- Put your dataset into the DataModule.py file.
- This details how to load your data onto the server. An example is given for MSCOCO.
- Edit the model files.
- build or load an existing model in the init function
- Include the logic for the forward, train_step, and optionally validation_step too.
More info for code structure at Pytorch-lightning: https://github.com/Lightning-AI/lightning/tree/master/examples/convert_from_pt_to_pl
- edit the demoparse.py file for the differnet parameters your model will have.
- debug locally with '''python Launch.py --dir '''
- (you may wish to edit Launch to just call train() directly, not the wandbtrain() - in the long run strongly recommend using WandB to track experiments)
- When happy with code functionality, deploy the code.
- Login to your favourite SLURM cluster - Such as the N8/Bede cluster, (HEC T.B.D) or an on-prem cluster
- type into the CLI '''python Launch.py --dir --num_trials '''
- To Launch, call python Launch.py
- --num_trials > 0 means the option in the argparser are randomly selected, and jobs are queued on the Cluster,
- --num_trials == 0 is use the default args, this is the standard behaviour, and is useful for debugging. You can manually specify arguements in the commandline to overwrite the default.
- --num_trials == -1 makes the local node pick a random config -- great for checking before landing on a server somewhere.
This is where we define the core logic, note that PytorchLightning doesn't need us to specify hardware for our runs! there's no .cuda() calls - if absoutely needed you may need the occassional .to(self.device) but you may be doing something wrong if thats the case.
In this file, we've put some exmaple blocks for inspiration to get you going including CKA Alignment etc. (home brew implementation --- if this is needed as a core part of research, it may be worth satisfying yourself that the optimizations done are equivalent to the maths in the paper)
This contains all the logic surrrounding how our dataset is downloaded and/or preprocessed. Would recommend putting anything CPU-bound prep wise or non-training like tokenizations in here!
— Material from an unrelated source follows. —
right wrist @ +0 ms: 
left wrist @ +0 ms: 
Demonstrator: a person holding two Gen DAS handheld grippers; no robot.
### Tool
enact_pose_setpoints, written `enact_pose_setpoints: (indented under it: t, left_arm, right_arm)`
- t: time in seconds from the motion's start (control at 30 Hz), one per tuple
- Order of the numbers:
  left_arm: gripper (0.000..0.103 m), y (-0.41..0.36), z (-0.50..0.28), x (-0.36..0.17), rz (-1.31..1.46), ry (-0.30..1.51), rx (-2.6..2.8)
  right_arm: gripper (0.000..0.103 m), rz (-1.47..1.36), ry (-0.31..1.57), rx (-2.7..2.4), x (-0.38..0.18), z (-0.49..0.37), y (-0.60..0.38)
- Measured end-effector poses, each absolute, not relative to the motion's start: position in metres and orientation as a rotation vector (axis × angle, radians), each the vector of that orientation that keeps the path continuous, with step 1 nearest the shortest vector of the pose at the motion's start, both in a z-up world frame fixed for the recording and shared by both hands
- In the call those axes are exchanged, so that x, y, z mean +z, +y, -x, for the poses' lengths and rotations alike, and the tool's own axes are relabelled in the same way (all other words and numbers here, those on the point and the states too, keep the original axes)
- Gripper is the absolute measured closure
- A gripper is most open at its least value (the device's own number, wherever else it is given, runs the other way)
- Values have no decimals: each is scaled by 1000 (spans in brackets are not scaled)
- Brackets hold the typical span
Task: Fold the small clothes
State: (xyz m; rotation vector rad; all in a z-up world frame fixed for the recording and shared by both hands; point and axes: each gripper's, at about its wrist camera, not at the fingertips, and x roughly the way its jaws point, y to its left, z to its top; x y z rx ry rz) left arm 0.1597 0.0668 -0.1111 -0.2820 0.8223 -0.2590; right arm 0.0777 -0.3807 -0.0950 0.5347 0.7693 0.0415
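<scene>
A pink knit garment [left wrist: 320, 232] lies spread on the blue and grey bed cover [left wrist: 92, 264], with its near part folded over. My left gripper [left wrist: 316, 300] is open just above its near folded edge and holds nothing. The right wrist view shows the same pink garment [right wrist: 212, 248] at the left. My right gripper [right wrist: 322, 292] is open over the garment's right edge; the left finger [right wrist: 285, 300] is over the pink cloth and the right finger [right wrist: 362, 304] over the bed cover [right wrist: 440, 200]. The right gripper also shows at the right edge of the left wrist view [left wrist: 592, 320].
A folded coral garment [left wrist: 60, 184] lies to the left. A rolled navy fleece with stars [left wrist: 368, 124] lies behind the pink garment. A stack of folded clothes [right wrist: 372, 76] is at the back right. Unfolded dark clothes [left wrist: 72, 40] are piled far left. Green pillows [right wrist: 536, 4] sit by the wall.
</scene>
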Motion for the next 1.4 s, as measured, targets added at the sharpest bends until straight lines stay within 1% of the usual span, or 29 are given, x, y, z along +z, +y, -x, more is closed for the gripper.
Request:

This can be tricky to debug, and we'd recommend sticking closely to the example, and checking whether files exist before re-downloading.
When deploying code, consider using git deploy keys, giving individual servers(/login nodes) the ability to pull your code.
Where we store all the libraries needed, by default this is wandb, PL, pySmartDL (for speedy dataset downloads) This can be generated from a working env with
conda env export > environment.yml
When deploying, it's worth following your clusters' own guides for environment setup. Define in the requirements just the necessary PIP packages if you can.
##Hex deployment To do.... dockercompose with GPUS?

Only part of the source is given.